» **REQUIREMENT**: Two lines below mark the span: the one containing "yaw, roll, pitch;" and the one containing "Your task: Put". Set down both, plus every line between, exactly as they stand, and nothing else.

» **EXERCISE DATA**:
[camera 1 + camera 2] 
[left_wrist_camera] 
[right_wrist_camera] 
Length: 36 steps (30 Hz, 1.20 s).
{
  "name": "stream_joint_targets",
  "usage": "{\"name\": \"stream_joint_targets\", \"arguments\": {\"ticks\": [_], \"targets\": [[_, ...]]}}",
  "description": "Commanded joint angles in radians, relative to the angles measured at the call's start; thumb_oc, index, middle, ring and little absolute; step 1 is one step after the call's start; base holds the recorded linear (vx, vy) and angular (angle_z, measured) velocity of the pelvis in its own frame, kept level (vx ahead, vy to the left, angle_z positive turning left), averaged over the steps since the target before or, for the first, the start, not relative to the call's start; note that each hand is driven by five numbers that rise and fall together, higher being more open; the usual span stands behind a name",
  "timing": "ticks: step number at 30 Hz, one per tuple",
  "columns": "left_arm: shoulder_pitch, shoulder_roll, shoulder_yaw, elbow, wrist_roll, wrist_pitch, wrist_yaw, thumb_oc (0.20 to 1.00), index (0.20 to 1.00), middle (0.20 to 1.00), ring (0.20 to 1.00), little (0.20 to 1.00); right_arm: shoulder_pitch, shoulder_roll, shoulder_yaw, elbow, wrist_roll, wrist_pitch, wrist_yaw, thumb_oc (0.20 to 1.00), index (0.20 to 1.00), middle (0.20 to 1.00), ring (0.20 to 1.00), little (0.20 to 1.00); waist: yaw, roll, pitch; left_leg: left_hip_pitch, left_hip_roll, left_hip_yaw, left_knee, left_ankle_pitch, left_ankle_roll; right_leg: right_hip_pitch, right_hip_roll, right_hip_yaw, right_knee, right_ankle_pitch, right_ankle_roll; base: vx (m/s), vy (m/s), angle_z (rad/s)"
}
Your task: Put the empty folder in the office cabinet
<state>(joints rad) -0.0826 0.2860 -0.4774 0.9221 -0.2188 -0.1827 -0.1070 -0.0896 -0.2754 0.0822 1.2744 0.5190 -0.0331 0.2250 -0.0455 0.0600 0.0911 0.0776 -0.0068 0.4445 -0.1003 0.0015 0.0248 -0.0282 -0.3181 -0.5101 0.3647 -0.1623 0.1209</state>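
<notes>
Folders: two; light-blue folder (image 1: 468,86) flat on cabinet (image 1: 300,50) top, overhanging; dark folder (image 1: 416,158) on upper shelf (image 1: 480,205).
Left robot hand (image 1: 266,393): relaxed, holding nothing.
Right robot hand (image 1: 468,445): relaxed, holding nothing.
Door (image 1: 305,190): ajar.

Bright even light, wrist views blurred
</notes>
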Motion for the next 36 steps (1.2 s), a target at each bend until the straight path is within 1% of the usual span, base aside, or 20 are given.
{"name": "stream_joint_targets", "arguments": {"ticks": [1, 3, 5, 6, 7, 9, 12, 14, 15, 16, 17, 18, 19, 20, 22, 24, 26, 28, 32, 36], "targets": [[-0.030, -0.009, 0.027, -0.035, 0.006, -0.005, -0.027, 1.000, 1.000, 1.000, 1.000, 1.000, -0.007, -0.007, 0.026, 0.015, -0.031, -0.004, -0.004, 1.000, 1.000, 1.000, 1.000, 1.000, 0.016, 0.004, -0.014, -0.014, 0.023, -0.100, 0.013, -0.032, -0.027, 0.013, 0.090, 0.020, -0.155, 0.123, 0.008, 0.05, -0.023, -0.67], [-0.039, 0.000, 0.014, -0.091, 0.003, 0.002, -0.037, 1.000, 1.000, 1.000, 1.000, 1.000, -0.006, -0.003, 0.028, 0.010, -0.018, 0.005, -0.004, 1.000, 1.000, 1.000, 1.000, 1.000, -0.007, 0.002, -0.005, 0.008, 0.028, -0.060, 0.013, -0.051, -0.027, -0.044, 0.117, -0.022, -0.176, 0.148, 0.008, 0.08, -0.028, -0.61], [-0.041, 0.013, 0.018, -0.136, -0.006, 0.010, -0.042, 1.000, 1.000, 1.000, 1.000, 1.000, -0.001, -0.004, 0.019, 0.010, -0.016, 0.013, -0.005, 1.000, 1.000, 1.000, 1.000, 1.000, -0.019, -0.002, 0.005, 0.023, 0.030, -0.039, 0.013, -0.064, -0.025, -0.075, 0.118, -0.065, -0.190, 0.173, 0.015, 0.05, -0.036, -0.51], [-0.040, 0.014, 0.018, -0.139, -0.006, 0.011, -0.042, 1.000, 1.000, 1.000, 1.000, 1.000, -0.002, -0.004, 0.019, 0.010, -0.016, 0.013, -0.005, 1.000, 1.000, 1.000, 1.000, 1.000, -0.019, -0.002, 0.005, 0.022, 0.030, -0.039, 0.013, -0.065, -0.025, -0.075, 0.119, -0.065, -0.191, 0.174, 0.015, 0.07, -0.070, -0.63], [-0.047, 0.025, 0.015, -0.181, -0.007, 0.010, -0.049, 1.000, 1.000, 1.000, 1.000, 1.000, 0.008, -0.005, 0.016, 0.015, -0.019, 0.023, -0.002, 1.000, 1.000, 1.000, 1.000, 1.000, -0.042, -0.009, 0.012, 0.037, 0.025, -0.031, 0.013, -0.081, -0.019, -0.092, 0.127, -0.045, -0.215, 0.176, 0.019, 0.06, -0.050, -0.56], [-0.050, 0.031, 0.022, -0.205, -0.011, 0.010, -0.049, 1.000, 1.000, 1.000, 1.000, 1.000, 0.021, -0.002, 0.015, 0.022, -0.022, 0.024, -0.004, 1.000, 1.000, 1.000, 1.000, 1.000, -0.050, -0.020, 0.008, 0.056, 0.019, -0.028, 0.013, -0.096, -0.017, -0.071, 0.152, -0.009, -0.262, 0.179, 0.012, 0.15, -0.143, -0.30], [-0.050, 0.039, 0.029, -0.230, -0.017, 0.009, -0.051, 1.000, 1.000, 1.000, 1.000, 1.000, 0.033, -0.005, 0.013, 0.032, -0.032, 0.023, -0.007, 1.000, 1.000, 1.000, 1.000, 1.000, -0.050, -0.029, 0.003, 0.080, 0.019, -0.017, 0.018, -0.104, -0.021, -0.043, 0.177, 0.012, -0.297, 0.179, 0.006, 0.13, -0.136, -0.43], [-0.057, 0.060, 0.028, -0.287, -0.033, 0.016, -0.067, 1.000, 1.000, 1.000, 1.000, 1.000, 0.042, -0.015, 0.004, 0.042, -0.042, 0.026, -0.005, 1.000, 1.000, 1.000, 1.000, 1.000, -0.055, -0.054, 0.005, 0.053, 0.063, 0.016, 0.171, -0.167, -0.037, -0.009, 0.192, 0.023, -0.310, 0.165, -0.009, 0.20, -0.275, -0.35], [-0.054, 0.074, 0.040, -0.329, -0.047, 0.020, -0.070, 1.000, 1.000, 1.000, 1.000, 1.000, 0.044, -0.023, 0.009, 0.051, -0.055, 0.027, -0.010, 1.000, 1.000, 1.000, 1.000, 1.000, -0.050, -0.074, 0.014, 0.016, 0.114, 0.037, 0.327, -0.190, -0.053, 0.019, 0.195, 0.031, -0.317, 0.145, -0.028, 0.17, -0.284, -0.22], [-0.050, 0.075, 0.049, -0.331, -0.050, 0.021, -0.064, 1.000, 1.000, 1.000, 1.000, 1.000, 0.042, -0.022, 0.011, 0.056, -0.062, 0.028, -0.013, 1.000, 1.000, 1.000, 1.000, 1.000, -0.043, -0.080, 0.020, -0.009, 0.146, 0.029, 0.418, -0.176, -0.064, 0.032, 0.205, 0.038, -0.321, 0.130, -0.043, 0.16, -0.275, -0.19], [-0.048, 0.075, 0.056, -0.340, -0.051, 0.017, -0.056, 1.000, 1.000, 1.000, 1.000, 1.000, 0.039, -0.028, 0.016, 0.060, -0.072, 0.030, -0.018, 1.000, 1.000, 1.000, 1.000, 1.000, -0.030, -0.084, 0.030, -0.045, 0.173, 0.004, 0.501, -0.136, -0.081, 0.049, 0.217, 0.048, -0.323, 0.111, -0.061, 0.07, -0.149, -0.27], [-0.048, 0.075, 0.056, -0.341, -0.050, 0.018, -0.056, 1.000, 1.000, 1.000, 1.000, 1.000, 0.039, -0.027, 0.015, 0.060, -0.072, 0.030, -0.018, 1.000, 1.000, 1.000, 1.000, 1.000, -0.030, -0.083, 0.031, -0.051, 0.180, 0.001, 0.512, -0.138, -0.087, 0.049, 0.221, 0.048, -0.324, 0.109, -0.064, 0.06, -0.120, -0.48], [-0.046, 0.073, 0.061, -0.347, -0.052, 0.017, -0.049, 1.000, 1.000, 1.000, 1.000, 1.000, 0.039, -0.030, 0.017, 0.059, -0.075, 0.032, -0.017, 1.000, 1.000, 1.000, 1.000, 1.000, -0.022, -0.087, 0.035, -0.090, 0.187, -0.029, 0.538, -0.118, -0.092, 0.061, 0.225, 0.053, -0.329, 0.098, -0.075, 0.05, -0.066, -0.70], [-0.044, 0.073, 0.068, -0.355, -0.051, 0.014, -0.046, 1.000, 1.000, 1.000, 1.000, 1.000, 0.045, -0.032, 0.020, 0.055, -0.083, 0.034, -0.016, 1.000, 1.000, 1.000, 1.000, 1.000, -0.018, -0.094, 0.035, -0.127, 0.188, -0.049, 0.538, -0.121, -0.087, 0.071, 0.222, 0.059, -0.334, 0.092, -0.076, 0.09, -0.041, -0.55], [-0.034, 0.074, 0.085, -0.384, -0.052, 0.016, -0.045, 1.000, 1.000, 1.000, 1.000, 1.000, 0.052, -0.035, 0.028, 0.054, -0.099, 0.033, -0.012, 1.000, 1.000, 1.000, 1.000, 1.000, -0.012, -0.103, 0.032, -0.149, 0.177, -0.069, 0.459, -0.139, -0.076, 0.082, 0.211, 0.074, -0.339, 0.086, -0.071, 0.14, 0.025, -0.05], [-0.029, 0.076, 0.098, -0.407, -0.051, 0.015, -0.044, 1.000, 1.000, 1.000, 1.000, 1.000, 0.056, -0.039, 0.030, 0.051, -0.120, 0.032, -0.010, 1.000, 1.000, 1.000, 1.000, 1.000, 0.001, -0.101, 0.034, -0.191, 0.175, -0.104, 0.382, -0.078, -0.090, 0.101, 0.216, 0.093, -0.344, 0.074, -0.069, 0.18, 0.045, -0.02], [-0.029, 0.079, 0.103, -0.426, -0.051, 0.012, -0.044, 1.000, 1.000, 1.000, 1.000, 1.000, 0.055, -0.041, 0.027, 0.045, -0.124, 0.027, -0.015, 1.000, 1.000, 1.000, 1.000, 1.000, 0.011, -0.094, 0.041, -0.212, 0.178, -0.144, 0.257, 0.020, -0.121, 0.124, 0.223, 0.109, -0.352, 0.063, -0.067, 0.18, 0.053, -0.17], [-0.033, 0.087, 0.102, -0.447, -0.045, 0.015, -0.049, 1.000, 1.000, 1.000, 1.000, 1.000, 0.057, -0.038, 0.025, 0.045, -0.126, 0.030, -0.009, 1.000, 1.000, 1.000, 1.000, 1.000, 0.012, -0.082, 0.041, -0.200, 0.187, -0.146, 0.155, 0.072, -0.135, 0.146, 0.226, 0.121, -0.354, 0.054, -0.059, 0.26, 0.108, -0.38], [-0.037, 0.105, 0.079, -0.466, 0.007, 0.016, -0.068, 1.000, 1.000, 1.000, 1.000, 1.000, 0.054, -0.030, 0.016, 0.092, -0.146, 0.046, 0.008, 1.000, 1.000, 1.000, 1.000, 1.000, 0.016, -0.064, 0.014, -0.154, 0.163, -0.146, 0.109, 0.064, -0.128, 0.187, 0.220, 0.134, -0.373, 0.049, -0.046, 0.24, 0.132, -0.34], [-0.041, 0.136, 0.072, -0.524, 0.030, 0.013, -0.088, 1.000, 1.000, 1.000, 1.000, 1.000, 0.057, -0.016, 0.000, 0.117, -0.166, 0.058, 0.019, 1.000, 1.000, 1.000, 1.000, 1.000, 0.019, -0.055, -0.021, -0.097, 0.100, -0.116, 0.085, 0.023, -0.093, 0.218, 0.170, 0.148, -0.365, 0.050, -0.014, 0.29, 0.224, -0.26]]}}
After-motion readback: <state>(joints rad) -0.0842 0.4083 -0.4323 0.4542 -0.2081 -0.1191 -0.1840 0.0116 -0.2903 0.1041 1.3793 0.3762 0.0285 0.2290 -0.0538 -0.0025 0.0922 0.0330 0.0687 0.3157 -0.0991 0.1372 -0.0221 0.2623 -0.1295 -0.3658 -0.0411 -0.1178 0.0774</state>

» **ANSWER TO THIS TASK**:
  "columns": "left_arm: shoulder_pitch, shoulder_roll, shoulder_yaw, elbow, wrist_roll, wrist_pitch, wrist_yaw, thumb_oc (0.20 to 1.00), index (0.20 to 1.00), middle (0.20 to 1.00), ring (0.20 to 1.00), little (0.20 to 1.00); right_arm: shoulder_pitch, shoulder_roll, shoulder_yaw, elbow, wrist_roll, wrist_pitch, wrist_yaw, thumb_oc (0.20 to 1.00), index (0.20 to 1.00), middle (0.20 to 1.00), ring (0.20 to 1.00), little (0.20 to 1.00); waist: yaw, roll, pitch; left_leg: left_hip_pitch, left_hip_roll, left_hip_yaw, left_knee, left_ankle_pitch, left_ankle_roll; right_leg: right_hip_pitch, right_hip_roll, right_hip_yaw, right_knee, right_ankle_pitch, right_ankle_roll; base: vx (m/s), vy (m/s), angle_z (rad/s)"
}
Your task: Put the empty folder in the office cabinet

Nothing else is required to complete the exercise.